#### PROMPT
Examine each line of the data, and copy the ones containing "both".
====
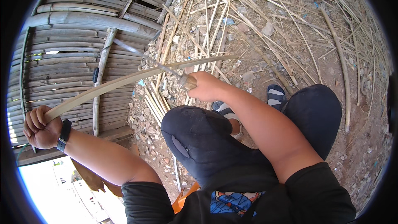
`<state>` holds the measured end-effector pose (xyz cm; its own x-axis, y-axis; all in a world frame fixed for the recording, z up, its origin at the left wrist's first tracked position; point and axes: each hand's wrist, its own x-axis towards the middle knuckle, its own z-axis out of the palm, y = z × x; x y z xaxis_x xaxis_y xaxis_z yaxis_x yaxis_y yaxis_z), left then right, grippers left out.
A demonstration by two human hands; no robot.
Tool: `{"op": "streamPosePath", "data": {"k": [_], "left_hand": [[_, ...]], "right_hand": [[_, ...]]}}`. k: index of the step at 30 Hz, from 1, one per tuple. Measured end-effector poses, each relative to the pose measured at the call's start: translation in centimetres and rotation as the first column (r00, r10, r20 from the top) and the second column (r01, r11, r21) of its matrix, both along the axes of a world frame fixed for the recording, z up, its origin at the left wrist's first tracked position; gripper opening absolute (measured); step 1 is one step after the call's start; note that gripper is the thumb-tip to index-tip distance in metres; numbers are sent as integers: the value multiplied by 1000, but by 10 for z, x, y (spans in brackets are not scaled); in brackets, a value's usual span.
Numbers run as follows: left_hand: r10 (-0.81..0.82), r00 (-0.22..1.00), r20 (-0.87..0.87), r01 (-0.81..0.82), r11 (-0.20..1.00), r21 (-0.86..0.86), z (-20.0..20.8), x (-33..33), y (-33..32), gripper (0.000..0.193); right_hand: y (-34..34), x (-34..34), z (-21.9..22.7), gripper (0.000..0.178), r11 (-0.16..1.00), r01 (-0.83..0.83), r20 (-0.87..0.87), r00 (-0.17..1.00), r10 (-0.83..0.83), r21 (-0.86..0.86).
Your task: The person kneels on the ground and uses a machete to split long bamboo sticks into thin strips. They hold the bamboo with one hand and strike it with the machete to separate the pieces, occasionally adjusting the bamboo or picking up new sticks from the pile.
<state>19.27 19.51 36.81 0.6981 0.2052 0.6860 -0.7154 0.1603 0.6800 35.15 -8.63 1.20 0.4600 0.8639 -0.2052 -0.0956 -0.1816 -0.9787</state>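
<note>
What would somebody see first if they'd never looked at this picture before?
Probably the long, curved strip, sweeping from the left hand at the far left to the upper middle. Next, the blurred blade of the knife in the right hand, crossing the strip in the picture. Behind, the slatted wall fills the upper left.

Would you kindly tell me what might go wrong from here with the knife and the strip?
The knife, its blade blurred, crosses the long strip in this view; a slip along it might cut the bare left hand gripping one end. The right hand holds the handle near the bent left knee in view, so a downward slip could perhaps catch that leg.
</note>
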Motion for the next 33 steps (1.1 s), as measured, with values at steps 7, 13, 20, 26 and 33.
{"op": "streamPosePath", "data": {"k": [7,13,20,26,33], "left_hand": [[208,978,27,-207,978,-37,-2,7,4,27],[303,952,32,-302,953,-41,12,6,-16,31],[437,899,-14,-438,899,1,26,33,-10,32],[419,908,2,-418,908,-28,27,38,-6,30],[505,863,-25,-505,863,-16,34,34,0,31]], "right_hand": [[-5,-5,-86,23,944,251,-111,954,-279,-216],[11,-30,0,32,969,120,294,938,-182,215],[-38,-19,-209,29,780,529,183,848,-497,-335],[-5,-15,-99,16,922,378,-169,906,-388,-90],[8,-24,-74,36,978,173,217,957,-195,119]]}}
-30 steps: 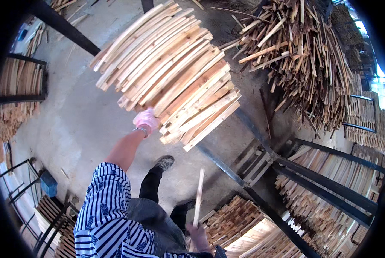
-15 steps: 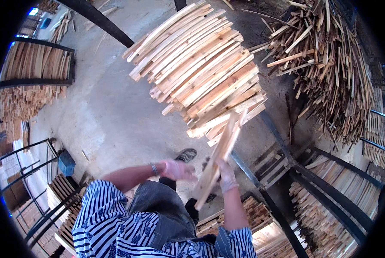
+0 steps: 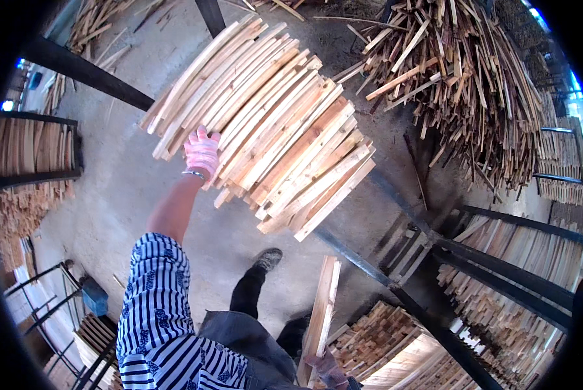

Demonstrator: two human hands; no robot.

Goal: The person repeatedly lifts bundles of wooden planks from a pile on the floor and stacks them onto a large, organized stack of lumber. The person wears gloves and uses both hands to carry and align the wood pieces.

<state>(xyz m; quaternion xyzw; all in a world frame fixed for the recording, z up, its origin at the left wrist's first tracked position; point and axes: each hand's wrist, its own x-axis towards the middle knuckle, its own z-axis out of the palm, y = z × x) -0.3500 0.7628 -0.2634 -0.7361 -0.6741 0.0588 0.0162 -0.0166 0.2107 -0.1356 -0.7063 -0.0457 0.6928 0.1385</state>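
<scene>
A big stack of curved pale wooden slats point(image 3: 265, 123) lies in front of me on a dark metal rack. My left hand point(image 3: 201, 151), in a pink glove, reaches out and rests on the near ends of the slats at the stack's left side. My right hand point(image 3: 327, 368), also in a pink glove, sits low by my body and grips the bottom of a few wooden slats point(image 3: 322, 312) held upright. My sleeve is blue and white striped.
A loose heap of thin wood strips point(image 3: 460, 78) lies at the upper right. Dark steel rack beams point(image 3: 434, 247) run diagonally at right, with stacked slats point(image 3: 382, 338) below. More racks of wood point(image 3: 25, 149) stand at left. The concrete floor point(image 3: 116, 195) and my shoe point(image 3: 266, 259) show below.
My left hand let go of the upright slats and reached up to the stack's edge. My right hand dropped lower with the slats.
</scene>
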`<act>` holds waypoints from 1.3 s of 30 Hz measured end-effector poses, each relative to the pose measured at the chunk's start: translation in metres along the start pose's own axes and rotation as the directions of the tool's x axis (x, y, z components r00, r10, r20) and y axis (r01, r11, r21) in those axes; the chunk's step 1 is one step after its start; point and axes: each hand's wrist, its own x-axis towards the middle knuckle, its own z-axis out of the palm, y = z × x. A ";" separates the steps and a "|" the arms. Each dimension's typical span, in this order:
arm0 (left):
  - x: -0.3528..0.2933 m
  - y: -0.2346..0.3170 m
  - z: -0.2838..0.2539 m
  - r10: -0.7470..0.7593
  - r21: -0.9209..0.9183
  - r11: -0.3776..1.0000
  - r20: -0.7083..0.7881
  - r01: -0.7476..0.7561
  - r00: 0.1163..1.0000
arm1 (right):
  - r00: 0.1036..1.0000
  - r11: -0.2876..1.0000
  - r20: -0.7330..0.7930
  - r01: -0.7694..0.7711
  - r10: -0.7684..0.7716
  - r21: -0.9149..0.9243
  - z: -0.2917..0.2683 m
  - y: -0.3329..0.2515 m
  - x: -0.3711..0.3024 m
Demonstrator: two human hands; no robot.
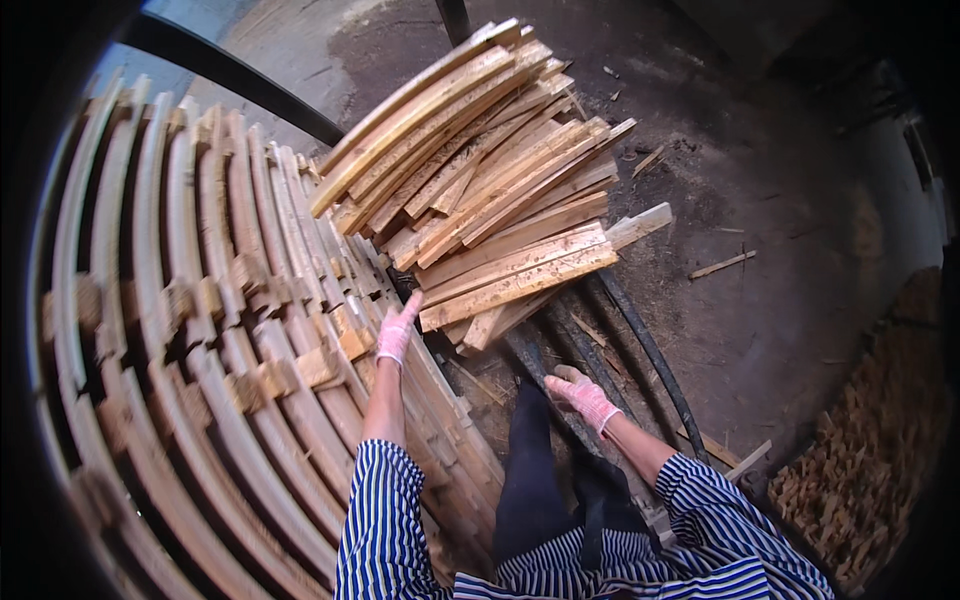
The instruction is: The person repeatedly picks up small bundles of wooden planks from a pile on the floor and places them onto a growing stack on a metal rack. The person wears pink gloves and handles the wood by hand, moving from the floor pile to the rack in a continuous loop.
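My left hand (398,332), in a pink and white work glove, is open, its fingers stretched toward the near left end of a wooden board (515,262). Whether the fingertips touch the wood I cannot tell. That board lies at the front of a loose pile of planks (480,150), several of them crossing at angles. My right hand (582,398), gloved the same way, hovers over the dark metal bars below the pile. Its fingers look loosely apart, and nothing shows in them.
Wooden pallets (200,330) stand packed close together along my left side. Dark metal bars (650,350) curve away on the right of my legs. A heap of small wood pieces (860,480) lies at the lower right. Offcuts (722,264) are scattered on the dirty floor (760,180).
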 end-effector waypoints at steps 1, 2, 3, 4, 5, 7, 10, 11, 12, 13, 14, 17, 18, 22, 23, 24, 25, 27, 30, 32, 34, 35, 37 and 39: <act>0.031 -0.046 -0.040 0.064 -0.206 0.977 0.047 -0.053 0.997 | 0.996 0.994 0.080 -0.023 0.032 -0.108 0.025 -0.016 0.017; 0.045 0.010 0.002 -0.003 0.099 0.995 0.013 0.002 1.000 | 1.000 0.998 -0.018 0.015 -0.016 -0.067 0.008 -0.016 0.056; 0.079 0.023 0.043 0.029 0.044 0.998 0.152 -0.037 0.988 | 0.994 0.995 -0.099 0.041 -0.049 -0.086 -0.010 -0.016 0.094; 0.097 0.011 0.035 0.034 0.003 0.999 0.206 -0.035 0.978 | 0.993 0.994 -0.090 0.075 -0.082 -0.077 0.000 -0.020 0.120; 0.109 0.020 0.057 0.127 -0.114 0.988 0.209 -0.104 0.970 | 0.984 0.992 -0.134 0.109 -0.117 -0.067 -0.002 -0.032 0.142; 0.125 0.009 0.074 0.011 -0.245 0.969 0.086 0.010 0.996 | 0.967 0.986 -0.205 0.162 -0.153 0.031 0.009 -0.048 0.182; 0.148 -0.058 0.035 -0.268 -0.216 0.939 0.030 0.268 0.963 | 0.960 0.954 -0.235 0.206 -0.154 0.217 0.064 -0.052 0.225; 0.141 -0.068 0.035 -0.163 -0.100 0.981 0.027 0.165 0.986 | 0.964 0.894 -0.218 0.229 -0.154 0.385 0.075 -0.048 0.233; 0.124 -0.050 0.054 -0.158 -0.159 0.972 0.099 0.172 0.982 | 0.956 0.796 -0.243 0.274 -0.164 0.539 0.073 -0.045 0.242; 0.108 -0.025 0.075 -0.143 -0.206 0.962 0.180 0.180 0.973 | 0.942 0.658 -0.280 0.329 -0.183 0.678 0.061 -0.046 0.248; 0.075 0.018 0.105 -0.228 -0.375 0.860 0.322 0.345 0.919 | 0.943 0.620 -0.296 0.323 -0.150 0.715 0.034 -0.045 0.247; 0.023 -0.060 0.094 0.116 -0.045 0.993 0.136 -0.111 0.984 | 0.956 0.499 -0.047 0.192 -0.289 0.845 0.050 -0.028 0.244; 0.003 -0.063 0.105 0.099 0.069 0.992 0.147 -0.110 0.984 | 0.968 0.531 -0.097 0.209 -0.231 0.821 0.046 -0.024 0.243; 0.004 -0.033 0.076 -0.023 0.262 0.963 0.328 -0.068 0.944 | 0.965 0.634 -0.217 0.262 -0.150 0.728 0.045 -0.023 0.237; 0.027 -0.029 0.062 -0.215 0.543 0.840 0.347 -0.009 0.913 | 0.963 0.653 -0.204 0.268 -0.175 0.708 0.054 -0.022 0.237; 0.037 0.019 0.075 -0.228 0.683 0.719 0.403 -0.126 0.886 | 0.964 0.638 -0.228 0.262 -0.137 0.724 0.039 -0.015 0.244; 0.049 0.047 0.091 -0.245 0.747 0.645 0.403 -0.162 0.882 | 0.968 0.626 -0.229 0.243 -0.105 0.741 0.029 -0.007 0.250; 0.074 0.025 0.108 0.076 0.436 0.846 0.473 -0.308 0.878 | 0.996 0.566 -0.082 0.088 -0.035 0.820 0.042 -0.013 0.241; 0.084 0.029 0.149 0.104 0.500 0.767 0.521 -0.401 0.847 | 0.992 0.523 -0.033 0.091 -0.118 0.848 0.045 -0.015 0.237; 0.069 0.050 0.169 0.045 0.447 0.818 0.578 -0.362 0.815 | 0.987 0.498 0.008 0.074 -0.161 0.864 0.033 -0.022 0.236; 0.052 0.031 0.167 0.112 0.332 0.887 0.521 -0.322 0.846 | 0.978 0.573 0.145 -0.033 -0.150 0.819 0.033 -0.028 0.217; 0.048 0.014 0.170 0.102 0.268 0.921 0.538 -0.284 0.837 | 0.981 0.601 0.126 -0.012 -0.148 0.799 0.033 -0.030 0.205; 0.018 0.025 0.184 0.014 0.147 0.980 0.630 -0.137 0.776 | 0.989 0.607 0.073 0.020 -0.129 0.794 0.011 -0.018 0.186; -0.023 0.042 0.196 0.005 0.029 0.999 0.672 -0.033 0.740 | 0.996 0.642 -0.015 0.068 -0.088 0.764 -0.017 -0.011 0.165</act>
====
#### EXERCISE RESULT
Tool: `{"op": "streamPosePath", "data": {"k": [_], "left_hand": [[_, ...]], "right_hand": [[_, ...]]}}`. k: index of the step at 30 Hz, from 1, one per tuple. Measured end-effector poses, each relative to the pose measured at the call's start: translation in centimetres and rotation as the first column (r00, r10, r20 from the top) and the second column (r01, r11, r21) of its matrix, both along the axes of a world frame fixed for the recording, z up, its origin at the left wrist's first tracked position; gripper opening absolute (measured); step 1 is one step after the call's start; note that gripper is the thumb-tip to index-tip distance in metres; numbers are sent as integers: the value multiplied by 1000, but by 10 for z, x, y (spans in brackets are not scaled); in brackets, a value's usual span.
Goal: The person repeatedly lifts bundles of wooden planks from a pile on the floor and stacks them onto a large, organized stack of lumber. The person wears gloves and uses both hands to carry and align the wood pieces.

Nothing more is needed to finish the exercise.